■ **Exercise goal**
Only the lines below, from the one with "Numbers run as" through the one with "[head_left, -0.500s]", are to be written out, exactly.

#####

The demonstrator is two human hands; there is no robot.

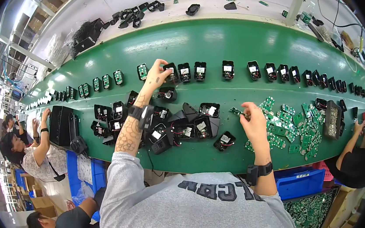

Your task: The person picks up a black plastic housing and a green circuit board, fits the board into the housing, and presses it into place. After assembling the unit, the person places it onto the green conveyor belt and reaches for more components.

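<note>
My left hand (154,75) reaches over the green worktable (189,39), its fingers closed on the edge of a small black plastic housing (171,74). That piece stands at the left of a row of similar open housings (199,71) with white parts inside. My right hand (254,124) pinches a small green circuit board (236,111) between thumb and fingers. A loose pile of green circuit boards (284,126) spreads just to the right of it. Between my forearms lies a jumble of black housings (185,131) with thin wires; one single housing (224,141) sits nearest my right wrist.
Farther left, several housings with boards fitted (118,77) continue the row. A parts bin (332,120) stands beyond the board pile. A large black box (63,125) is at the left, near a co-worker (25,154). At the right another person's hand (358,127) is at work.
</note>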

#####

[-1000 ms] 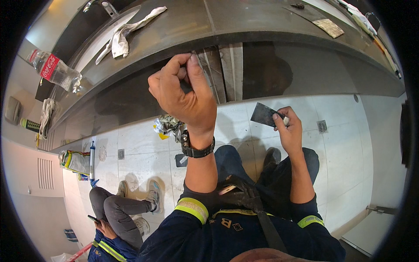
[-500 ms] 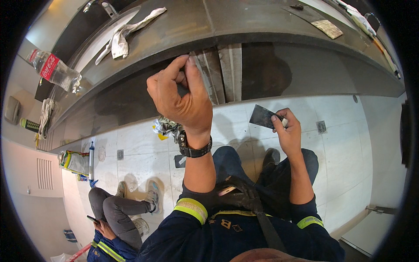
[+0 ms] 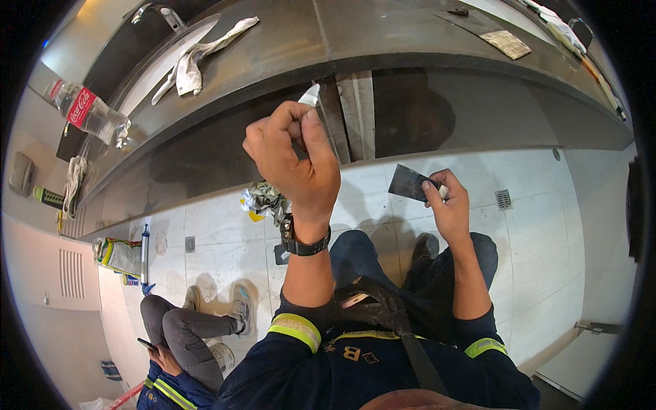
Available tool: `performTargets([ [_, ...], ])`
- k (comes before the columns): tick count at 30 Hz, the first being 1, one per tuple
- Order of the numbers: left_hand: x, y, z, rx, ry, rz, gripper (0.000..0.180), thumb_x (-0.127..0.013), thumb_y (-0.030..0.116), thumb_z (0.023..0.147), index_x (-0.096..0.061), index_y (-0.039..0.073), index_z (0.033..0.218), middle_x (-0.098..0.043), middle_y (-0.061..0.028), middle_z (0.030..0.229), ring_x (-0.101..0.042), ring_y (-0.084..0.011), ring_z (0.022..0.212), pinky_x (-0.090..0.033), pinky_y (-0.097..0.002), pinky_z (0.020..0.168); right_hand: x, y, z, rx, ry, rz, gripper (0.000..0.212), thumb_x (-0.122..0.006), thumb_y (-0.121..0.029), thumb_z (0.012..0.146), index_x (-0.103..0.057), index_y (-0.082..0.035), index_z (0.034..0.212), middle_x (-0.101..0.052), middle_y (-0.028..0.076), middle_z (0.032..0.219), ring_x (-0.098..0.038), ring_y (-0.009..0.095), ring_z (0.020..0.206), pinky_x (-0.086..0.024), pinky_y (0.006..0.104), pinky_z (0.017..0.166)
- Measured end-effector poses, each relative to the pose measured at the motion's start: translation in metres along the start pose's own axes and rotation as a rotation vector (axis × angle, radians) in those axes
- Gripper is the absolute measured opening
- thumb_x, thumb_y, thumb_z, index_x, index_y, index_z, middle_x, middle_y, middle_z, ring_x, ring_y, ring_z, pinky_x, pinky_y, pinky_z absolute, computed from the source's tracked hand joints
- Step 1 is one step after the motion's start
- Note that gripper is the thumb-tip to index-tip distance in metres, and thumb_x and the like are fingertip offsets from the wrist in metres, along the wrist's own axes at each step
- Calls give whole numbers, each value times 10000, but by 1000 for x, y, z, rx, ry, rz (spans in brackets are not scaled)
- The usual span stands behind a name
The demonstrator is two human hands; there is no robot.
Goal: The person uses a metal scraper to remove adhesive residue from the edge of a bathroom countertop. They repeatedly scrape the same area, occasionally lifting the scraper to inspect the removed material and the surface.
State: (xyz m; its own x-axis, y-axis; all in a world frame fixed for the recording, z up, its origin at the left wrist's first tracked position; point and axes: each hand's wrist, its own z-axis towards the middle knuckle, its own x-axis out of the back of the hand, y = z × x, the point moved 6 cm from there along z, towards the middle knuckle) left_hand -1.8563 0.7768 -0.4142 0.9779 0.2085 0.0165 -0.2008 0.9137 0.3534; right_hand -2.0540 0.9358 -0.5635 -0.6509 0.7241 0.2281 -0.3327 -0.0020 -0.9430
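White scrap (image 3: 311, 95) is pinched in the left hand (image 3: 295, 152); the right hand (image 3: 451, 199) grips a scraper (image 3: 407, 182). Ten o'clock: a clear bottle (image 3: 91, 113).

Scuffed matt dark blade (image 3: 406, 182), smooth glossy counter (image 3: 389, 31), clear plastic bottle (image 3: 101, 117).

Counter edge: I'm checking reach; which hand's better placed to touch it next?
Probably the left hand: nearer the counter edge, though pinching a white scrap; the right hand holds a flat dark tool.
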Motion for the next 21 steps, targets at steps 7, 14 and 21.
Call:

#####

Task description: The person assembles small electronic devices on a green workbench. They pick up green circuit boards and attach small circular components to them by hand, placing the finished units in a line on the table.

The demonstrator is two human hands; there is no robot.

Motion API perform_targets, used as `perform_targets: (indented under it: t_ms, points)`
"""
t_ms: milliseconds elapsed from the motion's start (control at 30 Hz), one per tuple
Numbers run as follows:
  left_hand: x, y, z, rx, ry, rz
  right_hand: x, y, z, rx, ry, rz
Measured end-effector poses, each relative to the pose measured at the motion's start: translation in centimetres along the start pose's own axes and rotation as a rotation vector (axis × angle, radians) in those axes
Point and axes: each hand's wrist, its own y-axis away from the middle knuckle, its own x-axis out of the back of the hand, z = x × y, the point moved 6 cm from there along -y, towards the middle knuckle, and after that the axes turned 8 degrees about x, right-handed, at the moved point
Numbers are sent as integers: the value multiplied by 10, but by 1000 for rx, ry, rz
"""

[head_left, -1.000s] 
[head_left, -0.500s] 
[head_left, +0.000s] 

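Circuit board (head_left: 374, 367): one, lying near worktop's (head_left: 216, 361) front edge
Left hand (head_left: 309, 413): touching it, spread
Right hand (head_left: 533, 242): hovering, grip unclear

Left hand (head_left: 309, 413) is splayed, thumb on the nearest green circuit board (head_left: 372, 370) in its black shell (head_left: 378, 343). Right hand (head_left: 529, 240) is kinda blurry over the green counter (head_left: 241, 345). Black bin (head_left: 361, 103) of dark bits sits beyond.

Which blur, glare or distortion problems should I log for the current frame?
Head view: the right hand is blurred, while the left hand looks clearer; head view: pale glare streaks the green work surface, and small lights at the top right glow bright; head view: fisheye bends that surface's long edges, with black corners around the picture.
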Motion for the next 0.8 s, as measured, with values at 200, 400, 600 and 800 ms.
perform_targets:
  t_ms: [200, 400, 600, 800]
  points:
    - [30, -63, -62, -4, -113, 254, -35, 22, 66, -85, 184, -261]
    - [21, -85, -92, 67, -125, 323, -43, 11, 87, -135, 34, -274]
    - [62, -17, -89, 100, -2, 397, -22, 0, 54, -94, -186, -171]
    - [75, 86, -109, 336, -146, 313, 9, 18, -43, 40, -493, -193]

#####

■ **Task answer**
Numbers run as follows:
  left_hand: x, y, z, rx, ry, rz
  right_hand: x, y, z, rx, ry, rz
Measured end-effector poses, each relative to the pose measured at the motion's start: translation in centimetres along the start pose's own axes and rotation as a rotation vector (axis × angle, radians) in those axes
Point and axes: each hand's wrist, its own y-axis away from the middle knuckle, its own x-axis out of the back of the hand, z = x × y, the point moved 6 cm from there along -y, towards the middle knuckle, and after that the axes turned 8 degrees about x, right-handed, at the moved point
Numbers are sent as integers: the value multiplied by 10, but by 1000 for rx, ry, rz
"""

[head_left, -1.000s] 
[head_left, -0.500s] 

This completes the exercise.